> **Work to be completed**: Copy precisely the first line of the material below and every later line, stopping with the line that contains "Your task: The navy".

> **Dataset records**:
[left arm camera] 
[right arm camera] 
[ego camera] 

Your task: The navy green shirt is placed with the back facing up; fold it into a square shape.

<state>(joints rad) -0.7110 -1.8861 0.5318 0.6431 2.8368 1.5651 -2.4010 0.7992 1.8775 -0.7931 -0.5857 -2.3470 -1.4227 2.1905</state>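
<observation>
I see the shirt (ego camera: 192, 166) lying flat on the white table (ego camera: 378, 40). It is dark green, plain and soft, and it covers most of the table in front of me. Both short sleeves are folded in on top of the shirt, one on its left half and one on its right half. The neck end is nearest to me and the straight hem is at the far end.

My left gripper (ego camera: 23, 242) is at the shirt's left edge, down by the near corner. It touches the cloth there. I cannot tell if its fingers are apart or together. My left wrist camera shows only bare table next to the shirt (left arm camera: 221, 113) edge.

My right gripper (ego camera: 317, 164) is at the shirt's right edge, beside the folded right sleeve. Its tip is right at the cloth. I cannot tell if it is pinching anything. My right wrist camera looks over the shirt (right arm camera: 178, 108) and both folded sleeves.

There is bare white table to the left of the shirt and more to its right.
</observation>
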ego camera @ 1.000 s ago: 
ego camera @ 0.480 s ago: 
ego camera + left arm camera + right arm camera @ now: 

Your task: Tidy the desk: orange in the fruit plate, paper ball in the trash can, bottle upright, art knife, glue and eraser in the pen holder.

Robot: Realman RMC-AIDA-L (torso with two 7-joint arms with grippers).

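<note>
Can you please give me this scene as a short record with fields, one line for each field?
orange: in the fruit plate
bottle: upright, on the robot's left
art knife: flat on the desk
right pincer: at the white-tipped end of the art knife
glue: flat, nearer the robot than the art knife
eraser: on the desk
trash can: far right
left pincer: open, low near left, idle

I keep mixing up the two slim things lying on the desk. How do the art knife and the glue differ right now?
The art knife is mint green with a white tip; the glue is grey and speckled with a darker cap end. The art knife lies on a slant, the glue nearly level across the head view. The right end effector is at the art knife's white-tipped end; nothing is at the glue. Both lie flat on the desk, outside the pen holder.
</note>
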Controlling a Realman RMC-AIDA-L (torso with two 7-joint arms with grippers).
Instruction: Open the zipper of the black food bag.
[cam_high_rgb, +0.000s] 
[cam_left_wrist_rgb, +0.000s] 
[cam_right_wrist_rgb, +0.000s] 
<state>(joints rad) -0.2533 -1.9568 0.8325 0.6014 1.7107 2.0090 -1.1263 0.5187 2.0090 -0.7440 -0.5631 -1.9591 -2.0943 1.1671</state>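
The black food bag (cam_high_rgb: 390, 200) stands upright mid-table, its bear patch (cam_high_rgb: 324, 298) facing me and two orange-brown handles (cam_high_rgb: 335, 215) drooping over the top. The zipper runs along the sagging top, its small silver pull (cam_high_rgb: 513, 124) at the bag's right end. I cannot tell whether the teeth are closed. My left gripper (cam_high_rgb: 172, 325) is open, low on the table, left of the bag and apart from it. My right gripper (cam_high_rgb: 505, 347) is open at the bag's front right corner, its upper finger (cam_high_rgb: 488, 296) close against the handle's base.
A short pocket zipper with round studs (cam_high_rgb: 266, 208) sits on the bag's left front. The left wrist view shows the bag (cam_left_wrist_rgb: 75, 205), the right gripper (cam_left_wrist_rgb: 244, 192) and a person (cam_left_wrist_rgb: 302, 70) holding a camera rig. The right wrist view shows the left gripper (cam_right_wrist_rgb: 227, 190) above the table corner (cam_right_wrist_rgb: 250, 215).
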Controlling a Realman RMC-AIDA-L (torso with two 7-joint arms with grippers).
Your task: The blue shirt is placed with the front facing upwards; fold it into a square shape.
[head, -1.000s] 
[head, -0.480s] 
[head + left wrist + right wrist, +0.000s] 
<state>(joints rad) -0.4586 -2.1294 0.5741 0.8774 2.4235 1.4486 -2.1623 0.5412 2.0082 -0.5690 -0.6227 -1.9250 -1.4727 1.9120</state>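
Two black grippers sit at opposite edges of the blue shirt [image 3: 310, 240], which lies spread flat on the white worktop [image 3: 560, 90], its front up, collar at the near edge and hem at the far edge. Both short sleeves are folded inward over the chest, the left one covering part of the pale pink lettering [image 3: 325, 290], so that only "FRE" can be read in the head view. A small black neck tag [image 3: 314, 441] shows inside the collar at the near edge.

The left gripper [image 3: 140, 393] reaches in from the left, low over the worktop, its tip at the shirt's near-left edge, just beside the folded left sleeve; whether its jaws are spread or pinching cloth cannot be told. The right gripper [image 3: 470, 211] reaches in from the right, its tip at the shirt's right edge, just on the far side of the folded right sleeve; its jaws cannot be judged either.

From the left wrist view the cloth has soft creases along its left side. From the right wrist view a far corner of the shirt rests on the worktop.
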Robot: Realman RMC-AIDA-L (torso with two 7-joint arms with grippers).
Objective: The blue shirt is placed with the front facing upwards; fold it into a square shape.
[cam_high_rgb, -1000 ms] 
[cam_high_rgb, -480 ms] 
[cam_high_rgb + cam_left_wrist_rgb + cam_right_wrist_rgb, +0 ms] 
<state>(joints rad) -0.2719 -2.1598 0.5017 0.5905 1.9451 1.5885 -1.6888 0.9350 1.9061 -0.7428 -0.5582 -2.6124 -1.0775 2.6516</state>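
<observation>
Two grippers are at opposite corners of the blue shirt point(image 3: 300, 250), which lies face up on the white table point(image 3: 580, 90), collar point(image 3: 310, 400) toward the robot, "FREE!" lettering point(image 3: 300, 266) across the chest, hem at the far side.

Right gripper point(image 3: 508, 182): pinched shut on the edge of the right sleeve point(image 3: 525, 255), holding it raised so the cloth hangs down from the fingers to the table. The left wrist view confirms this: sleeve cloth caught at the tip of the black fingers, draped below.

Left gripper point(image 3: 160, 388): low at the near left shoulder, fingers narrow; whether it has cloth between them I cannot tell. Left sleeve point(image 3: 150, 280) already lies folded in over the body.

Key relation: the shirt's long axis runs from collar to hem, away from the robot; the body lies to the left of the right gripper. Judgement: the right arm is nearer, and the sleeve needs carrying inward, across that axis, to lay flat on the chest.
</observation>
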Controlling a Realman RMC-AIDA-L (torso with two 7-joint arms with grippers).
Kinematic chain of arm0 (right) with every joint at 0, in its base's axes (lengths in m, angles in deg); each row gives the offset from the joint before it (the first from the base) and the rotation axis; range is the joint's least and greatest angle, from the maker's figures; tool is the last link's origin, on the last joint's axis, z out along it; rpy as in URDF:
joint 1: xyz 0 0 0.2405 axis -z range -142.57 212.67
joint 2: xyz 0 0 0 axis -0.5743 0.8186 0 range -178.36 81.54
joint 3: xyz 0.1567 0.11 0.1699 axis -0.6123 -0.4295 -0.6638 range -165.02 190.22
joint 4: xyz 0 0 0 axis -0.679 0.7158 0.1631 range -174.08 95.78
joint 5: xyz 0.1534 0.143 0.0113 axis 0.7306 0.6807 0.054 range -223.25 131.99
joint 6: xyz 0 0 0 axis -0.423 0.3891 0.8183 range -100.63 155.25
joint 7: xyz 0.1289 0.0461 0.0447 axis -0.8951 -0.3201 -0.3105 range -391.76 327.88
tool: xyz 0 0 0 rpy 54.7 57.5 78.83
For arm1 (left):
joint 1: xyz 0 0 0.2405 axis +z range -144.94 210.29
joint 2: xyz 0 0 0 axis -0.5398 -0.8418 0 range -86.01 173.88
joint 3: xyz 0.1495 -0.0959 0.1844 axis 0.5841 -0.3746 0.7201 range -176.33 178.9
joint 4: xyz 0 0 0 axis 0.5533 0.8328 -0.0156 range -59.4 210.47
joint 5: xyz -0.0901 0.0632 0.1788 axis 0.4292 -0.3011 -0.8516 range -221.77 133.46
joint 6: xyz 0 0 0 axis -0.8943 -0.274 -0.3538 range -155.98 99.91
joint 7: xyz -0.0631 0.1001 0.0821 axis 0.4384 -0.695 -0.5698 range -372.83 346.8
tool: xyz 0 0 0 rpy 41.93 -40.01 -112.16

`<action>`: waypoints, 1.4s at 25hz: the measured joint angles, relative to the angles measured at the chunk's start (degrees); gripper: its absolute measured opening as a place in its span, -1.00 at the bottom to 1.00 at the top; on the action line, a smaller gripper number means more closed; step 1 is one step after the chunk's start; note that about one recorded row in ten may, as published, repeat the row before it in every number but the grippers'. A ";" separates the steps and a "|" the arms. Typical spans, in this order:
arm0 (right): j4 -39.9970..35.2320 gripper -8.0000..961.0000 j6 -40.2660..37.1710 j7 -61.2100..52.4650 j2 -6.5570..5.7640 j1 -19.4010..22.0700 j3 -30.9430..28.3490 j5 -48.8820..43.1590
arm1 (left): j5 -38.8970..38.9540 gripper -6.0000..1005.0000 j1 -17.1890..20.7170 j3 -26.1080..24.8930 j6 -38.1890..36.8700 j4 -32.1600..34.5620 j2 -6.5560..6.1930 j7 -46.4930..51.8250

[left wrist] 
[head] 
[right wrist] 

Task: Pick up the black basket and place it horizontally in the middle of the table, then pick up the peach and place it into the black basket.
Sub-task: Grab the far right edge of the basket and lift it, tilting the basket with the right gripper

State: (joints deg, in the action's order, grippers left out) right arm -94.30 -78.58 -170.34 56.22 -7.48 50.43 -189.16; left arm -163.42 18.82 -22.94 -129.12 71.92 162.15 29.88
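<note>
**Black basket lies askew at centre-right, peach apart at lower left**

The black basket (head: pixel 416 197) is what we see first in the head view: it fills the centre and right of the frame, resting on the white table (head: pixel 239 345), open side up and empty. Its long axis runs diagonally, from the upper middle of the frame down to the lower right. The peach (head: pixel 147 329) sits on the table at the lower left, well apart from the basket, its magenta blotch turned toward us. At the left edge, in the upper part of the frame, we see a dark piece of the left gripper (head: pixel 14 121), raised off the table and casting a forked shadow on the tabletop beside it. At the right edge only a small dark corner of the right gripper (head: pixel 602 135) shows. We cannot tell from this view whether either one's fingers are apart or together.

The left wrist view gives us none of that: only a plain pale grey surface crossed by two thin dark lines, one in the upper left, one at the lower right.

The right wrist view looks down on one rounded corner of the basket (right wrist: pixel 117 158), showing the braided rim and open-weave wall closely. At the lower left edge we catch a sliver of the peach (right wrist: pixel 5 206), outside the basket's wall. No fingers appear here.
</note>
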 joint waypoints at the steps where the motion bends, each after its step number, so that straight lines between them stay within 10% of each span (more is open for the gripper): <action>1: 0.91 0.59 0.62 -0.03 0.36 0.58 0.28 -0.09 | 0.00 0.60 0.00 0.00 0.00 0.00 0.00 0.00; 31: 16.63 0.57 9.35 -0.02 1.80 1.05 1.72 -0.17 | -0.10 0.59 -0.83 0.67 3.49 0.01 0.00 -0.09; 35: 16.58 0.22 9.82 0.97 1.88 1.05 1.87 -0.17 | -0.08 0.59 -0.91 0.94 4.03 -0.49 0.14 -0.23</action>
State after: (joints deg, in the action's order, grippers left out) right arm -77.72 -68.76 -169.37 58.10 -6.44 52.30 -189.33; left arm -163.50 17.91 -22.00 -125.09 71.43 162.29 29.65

> **Reply to the exercise**:
[left arm camera] 
[right arm camera] 
[ego camera] 

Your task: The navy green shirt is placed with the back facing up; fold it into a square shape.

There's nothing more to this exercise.